**Instructions for the task:**
Of the lines in the data below, write out exactly those from the one holding "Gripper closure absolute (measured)" through the one holding "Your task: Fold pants", both included.

Collected data
- - - -

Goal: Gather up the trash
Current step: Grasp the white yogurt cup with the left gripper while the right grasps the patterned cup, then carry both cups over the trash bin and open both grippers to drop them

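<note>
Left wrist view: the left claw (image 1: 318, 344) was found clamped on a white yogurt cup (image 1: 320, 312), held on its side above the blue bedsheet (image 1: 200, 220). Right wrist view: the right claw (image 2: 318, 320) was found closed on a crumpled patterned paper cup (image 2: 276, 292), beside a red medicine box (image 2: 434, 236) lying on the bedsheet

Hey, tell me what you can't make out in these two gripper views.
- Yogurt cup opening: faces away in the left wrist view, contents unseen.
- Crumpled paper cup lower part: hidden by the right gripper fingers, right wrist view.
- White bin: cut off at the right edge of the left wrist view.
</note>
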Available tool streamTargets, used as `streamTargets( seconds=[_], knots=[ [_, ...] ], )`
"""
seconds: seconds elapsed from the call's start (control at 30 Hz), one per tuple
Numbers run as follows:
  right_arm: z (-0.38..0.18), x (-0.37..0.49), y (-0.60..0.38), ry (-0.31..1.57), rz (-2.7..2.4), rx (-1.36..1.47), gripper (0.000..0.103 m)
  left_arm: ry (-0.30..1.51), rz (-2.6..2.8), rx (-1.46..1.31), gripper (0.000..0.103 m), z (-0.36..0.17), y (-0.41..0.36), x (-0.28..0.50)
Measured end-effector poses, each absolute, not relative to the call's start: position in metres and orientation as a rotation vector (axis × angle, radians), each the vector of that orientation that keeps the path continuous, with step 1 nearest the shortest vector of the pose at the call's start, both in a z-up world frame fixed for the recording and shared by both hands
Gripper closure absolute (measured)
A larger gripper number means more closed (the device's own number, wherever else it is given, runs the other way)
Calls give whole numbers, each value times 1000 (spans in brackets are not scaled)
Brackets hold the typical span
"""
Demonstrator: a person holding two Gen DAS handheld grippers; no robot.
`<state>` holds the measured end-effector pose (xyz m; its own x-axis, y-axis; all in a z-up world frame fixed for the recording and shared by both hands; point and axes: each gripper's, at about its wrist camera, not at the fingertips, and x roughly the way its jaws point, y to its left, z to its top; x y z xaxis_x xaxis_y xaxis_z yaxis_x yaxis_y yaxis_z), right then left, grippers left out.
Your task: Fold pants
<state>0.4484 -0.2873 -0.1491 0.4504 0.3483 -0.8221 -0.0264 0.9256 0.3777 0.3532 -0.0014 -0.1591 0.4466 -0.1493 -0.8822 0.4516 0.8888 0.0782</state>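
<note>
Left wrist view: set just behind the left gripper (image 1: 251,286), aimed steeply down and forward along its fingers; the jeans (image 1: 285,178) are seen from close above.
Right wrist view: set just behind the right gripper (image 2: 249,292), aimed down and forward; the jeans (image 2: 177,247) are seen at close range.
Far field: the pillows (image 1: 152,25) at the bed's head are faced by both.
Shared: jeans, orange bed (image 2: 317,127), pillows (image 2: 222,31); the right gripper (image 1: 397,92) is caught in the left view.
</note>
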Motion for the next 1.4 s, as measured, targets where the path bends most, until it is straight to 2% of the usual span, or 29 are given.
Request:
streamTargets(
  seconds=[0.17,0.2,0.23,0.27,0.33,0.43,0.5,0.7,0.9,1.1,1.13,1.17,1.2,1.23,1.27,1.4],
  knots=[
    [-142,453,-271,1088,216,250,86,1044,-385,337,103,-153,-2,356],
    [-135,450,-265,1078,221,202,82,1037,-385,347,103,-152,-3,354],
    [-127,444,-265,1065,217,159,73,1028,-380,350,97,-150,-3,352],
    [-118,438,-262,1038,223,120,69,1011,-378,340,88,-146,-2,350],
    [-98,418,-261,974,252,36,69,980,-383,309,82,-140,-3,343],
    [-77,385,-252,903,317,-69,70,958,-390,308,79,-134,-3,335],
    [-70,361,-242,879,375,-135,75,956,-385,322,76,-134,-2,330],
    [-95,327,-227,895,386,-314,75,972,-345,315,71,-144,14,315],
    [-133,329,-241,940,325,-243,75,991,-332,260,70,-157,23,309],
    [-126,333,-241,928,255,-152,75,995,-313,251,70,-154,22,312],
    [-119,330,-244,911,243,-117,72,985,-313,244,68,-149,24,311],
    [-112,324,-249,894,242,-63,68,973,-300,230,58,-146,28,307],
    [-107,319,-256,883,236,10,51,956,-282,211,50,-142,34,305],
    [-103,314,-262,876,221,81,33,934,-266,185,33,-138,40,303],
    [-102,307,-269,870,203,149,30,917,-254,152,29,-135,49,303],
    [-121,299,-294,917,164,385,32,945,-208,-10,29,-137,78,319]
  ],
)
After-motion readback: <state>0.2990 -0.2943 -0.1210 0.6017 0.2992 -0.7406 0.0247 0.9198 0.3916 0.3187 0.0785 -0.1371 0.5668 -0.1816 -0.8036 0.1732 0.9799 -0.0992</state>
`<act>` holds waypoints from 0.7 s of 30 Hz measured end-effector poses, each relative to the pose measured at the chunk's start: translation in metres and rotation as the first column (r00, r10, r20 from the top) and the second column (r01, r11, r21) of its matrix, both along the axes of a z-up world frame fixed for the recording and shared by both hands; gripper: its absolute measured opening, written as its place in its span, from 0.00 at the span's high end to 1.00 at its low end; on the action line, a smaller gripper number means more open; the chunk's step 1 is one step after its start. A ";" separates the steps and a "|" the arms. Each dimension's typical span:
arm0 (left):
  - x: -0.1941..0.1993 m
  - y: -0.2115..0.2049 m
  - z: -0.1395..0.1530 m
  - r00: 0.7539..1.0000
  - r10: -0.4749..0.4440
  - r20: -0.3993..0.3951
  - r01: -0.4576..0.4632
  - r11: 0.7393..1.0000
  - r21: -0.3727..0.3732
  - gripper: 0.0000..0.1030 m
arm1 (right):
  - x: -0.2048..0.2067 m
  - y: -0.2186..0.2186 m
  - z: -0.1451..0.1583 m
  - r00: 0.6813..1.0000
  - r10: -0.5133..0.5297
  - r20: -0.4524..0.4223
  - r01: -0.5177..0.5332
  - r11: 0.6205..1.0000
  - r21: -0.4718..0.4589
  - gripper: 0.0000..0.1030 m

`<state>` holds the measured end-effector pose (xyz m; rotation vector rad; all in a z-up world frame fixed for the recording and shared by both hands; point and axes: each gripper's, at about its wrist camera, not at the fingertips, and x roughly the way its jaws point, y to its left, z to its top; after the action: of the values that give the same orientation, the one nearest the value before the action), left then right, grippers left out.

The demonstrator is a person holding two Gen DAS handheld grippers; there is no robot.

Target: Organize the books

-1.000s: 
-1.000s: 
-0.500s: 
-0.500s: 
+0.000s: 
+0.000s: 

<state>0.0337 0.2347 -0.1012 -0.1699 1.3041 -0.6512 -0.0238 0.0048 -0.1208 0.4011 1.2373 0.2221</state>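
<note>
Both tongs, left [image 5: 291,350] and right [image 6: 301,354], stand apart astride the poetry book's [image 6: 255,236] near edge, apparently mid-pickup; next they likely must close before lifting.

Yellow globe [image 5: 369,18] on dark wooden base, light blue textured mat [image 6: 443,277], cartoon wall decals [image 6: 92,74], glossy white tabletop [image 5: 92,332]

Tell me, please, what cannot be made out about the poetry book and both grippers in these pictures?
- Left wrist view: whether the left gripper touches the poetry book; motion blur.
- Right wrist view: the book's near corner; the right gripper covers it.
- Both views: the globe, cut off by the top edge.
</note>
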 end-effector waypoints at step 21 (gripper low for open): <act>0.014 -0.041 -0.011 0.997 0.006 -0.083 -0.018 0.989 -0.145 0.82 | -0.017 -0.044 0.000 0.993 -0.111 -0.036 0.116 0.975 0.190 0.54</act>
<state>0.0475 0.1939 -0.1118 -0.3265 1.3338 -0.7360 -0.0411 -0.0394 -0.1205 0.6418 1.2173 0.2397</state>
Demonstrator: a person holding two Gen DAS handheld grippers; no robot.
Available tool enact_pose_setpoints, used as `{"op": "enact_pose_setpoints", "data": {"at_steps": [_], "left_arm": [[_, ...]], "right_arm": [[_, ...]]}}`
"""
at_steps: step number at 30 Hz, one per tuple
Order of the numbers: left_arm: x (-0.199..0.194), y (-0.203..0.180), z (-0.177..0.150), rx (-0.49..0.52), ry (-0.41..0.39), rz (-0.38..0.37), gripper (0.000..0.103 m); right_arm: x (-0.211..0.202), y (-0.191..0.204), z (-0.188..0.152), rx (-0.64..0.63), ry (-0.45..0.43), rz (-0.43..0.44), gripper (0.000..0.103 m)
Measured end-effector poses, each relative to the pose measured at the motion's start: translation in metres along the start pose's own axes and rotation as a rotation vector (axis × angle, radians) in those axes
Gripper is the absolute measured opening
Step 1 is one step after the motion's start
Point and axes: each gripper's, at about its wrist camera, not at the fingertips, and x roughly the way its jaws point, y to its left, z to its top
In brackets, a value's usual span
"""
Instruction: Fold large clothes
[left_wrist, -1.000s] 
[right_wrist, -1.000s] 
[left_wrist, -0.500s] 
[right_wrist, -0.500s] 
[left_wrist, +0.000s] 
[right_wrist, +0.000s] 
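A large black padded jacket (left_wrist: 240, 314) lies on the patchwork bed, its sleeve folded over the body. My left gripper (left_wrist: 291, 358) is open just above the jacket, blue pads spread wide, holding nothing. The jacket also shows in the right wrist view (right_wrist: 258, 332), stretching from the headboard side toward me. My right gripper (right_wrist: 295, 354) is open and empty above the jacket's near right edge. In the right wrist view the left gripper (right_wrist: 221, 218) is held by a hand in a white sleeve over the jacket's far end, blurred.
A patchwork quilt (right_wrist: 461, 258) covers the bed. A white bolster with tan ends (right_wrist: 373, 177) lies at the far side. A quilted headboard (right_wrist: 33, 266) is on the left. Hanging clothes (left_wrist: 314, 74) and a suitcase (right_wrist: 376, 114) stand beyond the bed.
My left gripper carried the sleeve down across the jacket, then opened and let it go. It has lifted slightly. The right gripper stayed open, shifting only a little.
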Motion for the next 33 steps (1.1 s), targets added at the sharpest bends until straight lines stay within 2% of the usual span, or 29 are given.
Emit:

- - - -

**Result of this task:**
Gripper closure absolute (measured)
A larger gripper number means more closed (the device's own number, wherever else it is given, runs the other way)
Calls give whole numbers, each value times 1000 (spans in brackets are not scaled)
Brackets hold the typical span
"""
Demonstrator: a person holding two Gen DAS handheld grippers; no robot.
`<state>` holds the measured end-effector pose (xyz m; its own x-axis, y-axis; all in a z-up world frame fixed for the recording and shared by both hands; point and axes: each gripper's, at about its wrist camera, not at the fingertips, and x roughly the way its jaws point, y to its left, z to its top; x y z xaxis_x xaxis_y xaxis_z yaxis_x yaxis_y yaxis_z), right then left, grippers left out.
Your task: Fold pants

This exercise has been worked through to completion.